What that signals: sponsors and broadcasters are increasingly recognizing women’s cycling as a product (remember, sport is a product to broadcasters) with audience pull. With growth in “attention” comes growth in commercial value, better team budgets, higher salaries, larger prize-pools. In this respect, women’s cycling is no longer just catching up, it’s a growth opportunity for broadcasters and sponsors, as well as those competing.
If the commercial model scales then the pay disparities become more about historical lag than structural inevitabilities. The challenge is sustaining investment long enough for it to mature.

So: are men and women paid the same in cycling?

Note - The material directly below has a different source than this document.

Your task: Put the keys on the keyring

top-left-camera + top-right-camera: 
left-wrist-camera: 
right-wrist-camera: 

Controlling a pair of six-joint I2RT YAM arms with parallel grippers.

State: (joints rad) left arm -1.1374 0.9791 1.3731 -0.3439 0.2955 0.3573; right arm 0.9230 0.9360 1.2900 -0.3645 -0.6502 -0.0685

Short answer: No, not yet.
At the top level, women’s professional cycling has made meaningful gains, minimum salaries, better contract structures, larger audiences. But major gaps remain in prize money, team budgets, income for lower-tier women, and media exposure.
Women’s cycling is still structurally smaller in scale than men’s: fewer long stage races, less historical revenue accumulation, fewer deep sponsorship deals. Many women riders, especially those in lower tiers or Continental teams, remain financially insecure, some earning under €20,000 per year, or working second jobs. However, momentum is growing: broadcast audiences are spiking, sponsorship is rising, and commercial value is clearer than ever. In practical terms: while the “top women” in cycling may earn mid/upper five-figure to low six-figure salaries plus endorsements, many male professionals at similar levels still earn substantially more, both in direct salary and via indirect revenue.
Tadej Pogacar
Is the €8 million salary Tadej Pogacar earns a possible goal for any female rider in the coming decades? @Sirotti

Final thoughts

Men and women in professional cycling are not yet paid the same, and, actually, the gap in some areas is still large. But the story is not one of stagnation, it’s one of transition. Women’s professional road cycling has matured as a business from fragmented beginnings into a product with global audiences, commercial investment and elite athletic performance. Still, large segments of the female peloton remain insecure, under-paid, and under-exposed.
Remember, no one is denying that cycling had supremely talented women’s riders during the 20th century, when the men’s sport became globally popular. It just never had the business drive or commercial elements of the men’s, but that is starting to change.
In the end, the value of women’s cycling isn’t just measured in euros and contract, it’s measured in fairness and sustainability. As one rider put it: for equal effort and equal suffering, there should be equal reward. The next few years will show whether the sport embraces that principle, or lets it slip again.